Schizophrenic man, 23, hammers two NAILS into his scrotum ‘after being told to by imaginary person’
- The unidentified man from Tunisia attended hospital two days after the incident
- The 23-year-old had not been diagnosed with schizophrenia prior to his visit
Surgeons needed to remove two nails from a schizophrenic man’s scrotum after he followed ‘the command of an imaginary person’.
Sharing gory details of the incident in a medical journal, medics in Tunisia told how the unidentified 23-year-old’s testicles remained intact.
The man, who had not previously been diagnosed with any mental health condition, turned up at hospital complaining of pain in his testicle two days after the incident.
Psychiatrists diagnosed him with schizophrenia after concluding that he committed the self-mutilation while suffering from ‘delusions’.
Doctors at La Rabta Hospital in Tunis said they believe the case is the first involving a schizophrenic man inserting an object into his scrotum.
Sharing gory details of the incident in a medical journal, surgeons in Tunisia told how remarkably, the unidentified 23-year-old’s testicles remained intact. The man, didn’t turn up to hospital until two days after the incident. Medics said the man, from Tunis, had not been diagnosed with the condition
‘Schizophrenic patients usually insert an object in the mouth or rectum, but insertion of foreign body in scrotum is not reported in our knowledge,’ they added.
The man told medics in the hospital’s urology department that he had been suffering from pain in his scrotum for two days.
After being quizzed by doctors, he admitted to inserting two nails into his scrotum.
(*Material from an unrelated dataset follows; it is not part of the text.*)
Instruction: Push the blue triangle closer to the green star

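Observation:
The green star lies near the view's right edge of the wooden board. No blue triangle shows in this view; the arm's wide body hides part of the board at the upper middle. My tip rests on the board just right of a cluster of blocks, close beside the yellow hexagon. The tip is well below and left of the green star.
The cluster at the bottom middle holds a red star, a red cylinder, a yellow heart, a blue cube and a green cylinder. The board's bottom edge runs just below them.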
One measured 6cm.
Upon examination, one of the nails, which was thicker, could be seen piercing the scrotum in two places.
An X-ray of the pelvis revealed a second, smaller nail fragment was lodged below the pubic symphysis, the joint sandwiched between the left and right pelvic bone.
The man attributed his action to ‘the command of an imaginary person’. He was later referred to the psychiatric department who diagnosed him with schizophrenia
The man was given an tetanus jab. It protects against the life-threatening condition, which is caused by bacteria getting into a wound.
Medics removed dead and infected tissue, thoroughly cleaned the wound and removed the nail.
Remarkably, he suffered no lasting damage to his testicles or epididymis — the tube that stores sperm.
He was discharged from hospital the next day and referred to the psychiatric department, where medics confirmed he was suffering from serious mental health issues.
They prescribed him antipsychotics — drugs which reduce and control the symptoms of schizophrenia, including delusions and hallucinations.
Writing in the journal Urology Case Reports, medics said retrieving objects stuck in the scrotum are fortunately rare.
But they said: ‘Presentation is usually delayed due to feelings of shame and embarrassment.
‘When they occur, they can result in serious complications such as testicular tissue loss or urethral strictures.’
They added: ‘In our case the patient was suffering from schizophrenia, and under the command of an imaginary person, he would put objects into his scrotum.’
The self insertion of foreign bodies in the scrotum or in the lower urinary tract can have various causes.
These could include psychological and psychiatric factors such as mental illness, borderline personality disorder, drug abuse and migration from other organs, they said.
The cause of schizophrenia is not understood and it is believed to be a mix of genetics, abnormalities in brain chemistry and/or possible viral infections and immune disorders.
Symptoms of schizophrenia usually begin between ages 16 and 30. They include hallucinations, muddled thoughts and speech and wanting to avoid people.
Figures suggest around one percent of the world population suffers from schizophrenia, including around 685,000 in the UK and two million in the US.
WHAT IS SCHIZOPHRENIA?
Schizophrenia is a chronic and severe mental disorder that affects how a person thinks, feels, and behaves.
People with schizophrenia may seem like they have lost touch with reality.
The cause of schizophrenia is not understood and it is believed to be a mix of genetics (hereditary), abnormalities in brain chemistry and/or possible viral infections and immune disorders.
Symptoms of schizophrenia usually begin between ages 16 and 30. In rare cases, children have schizophrenia too.
The symptoms of schizophrenia fall into three categories: positive, negative, and cognitive.
Positive symptoms are disturbances that are ‘added’ to the person’s personality and include:
- Thought disorders (unusual or dysfunctional ways of thinking)
Negative symptoms are capabilities that are ‘lost’ from the person’s personality and include:
- ‘Flat affect’ (reduced expression of emotions via facial expression or voice tone)
- Reduced feelings of pleasure in everyday life
- Difficultly beginning and sustaining activities
Cognitive symptoms are changes in their memory or other aspects of thinking and include:
- Trouble focusing or paying attention
- Problems with ‘working memory’
- Poor ability to understand information and use it to make decisions
Figures suggest around one percent of the world population suffers from schizophrenia with around two million in the US.